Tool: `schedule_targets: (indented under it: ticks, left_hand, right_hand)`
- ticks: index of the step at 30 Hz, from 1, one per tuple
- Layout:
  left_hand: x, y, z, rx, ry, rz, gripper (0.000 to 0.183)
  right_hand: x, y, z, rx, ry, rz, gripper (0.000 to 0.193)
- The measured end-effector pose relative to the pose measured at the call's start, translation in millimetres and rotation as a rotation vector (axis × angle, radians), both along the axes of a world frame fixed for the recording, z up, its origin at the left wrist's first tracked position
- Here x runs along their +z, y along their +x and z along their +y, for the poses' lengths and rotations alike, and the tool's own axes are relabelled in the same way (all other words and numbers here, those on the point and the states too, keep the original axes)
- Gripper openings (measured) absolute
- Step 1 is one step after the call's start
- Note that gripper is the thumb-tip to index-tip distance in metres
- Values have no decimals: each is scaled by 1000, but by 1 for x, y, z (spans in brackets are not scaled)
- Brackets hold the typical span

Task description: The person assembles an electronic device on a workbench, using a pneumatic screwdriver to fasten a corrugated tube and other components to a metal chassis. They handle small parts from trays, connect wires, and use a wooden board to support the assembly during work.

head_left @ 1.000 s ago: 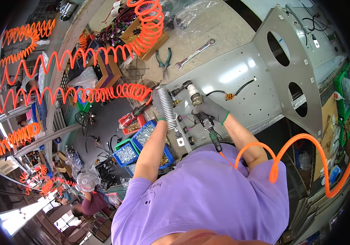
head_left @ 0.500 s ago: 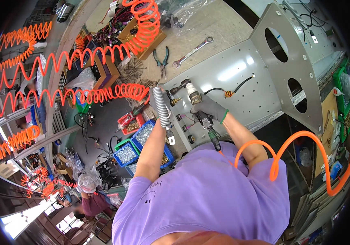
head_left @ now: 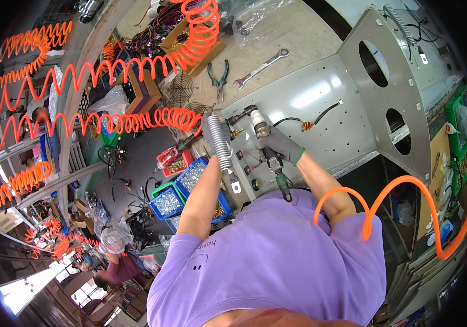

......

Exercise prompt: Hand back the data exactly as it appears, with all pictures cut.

Answer to this problem:
Tool: `schedule_targets: (indented under it: ticks, left_hand, right_hand)`
- ticks: index of the step at 30 Hz, from 1, one per tuple
- Layout:
  left_hand: x, y, z, rx, ry, rz, gripper (0.000 to 0.183)
  right_hand: x, y, z, rx, ry, rz, gripper (0.000 to 0.193)
- The measured end-effector pose relative to the pose measured at the call's start, translation in millimetres and rotation as a rotation vector (axis × angle, radians), both along the axes of a world frame fixed for the recording, z up, its origin at the left wrist's first tracked position
- Here x runs along their +z, y along their +x and z along their +y, for the poses' lengths and rotations alike, and the tool's own axes are relabelled in the same way (all other words and numbers here, those on the point and the states too, keep the original axes)
- Gripper openings (measured) absolute
- Step 1 is one step after the call's start
- Note that gripper is the thumb-tip to index-tip distance in metres
- Values have no decimals: each is scaled by 1000, but by 1 for x, y, z (spans in brackets are not scaled)
- Brackets hold the typical span

Task description: The person assembles an electronic device on a workbench, using a pneumatic screwdriver to fasten a corrugated tube and other components to a metal chassis. They handle small parts from trays, connect wires, and use a wooden board to support the assembly during work.

head_left @ 1.000 s ago: 
head_left @ 0.500 s ago: 
head_left @ now: 

The response above is complete.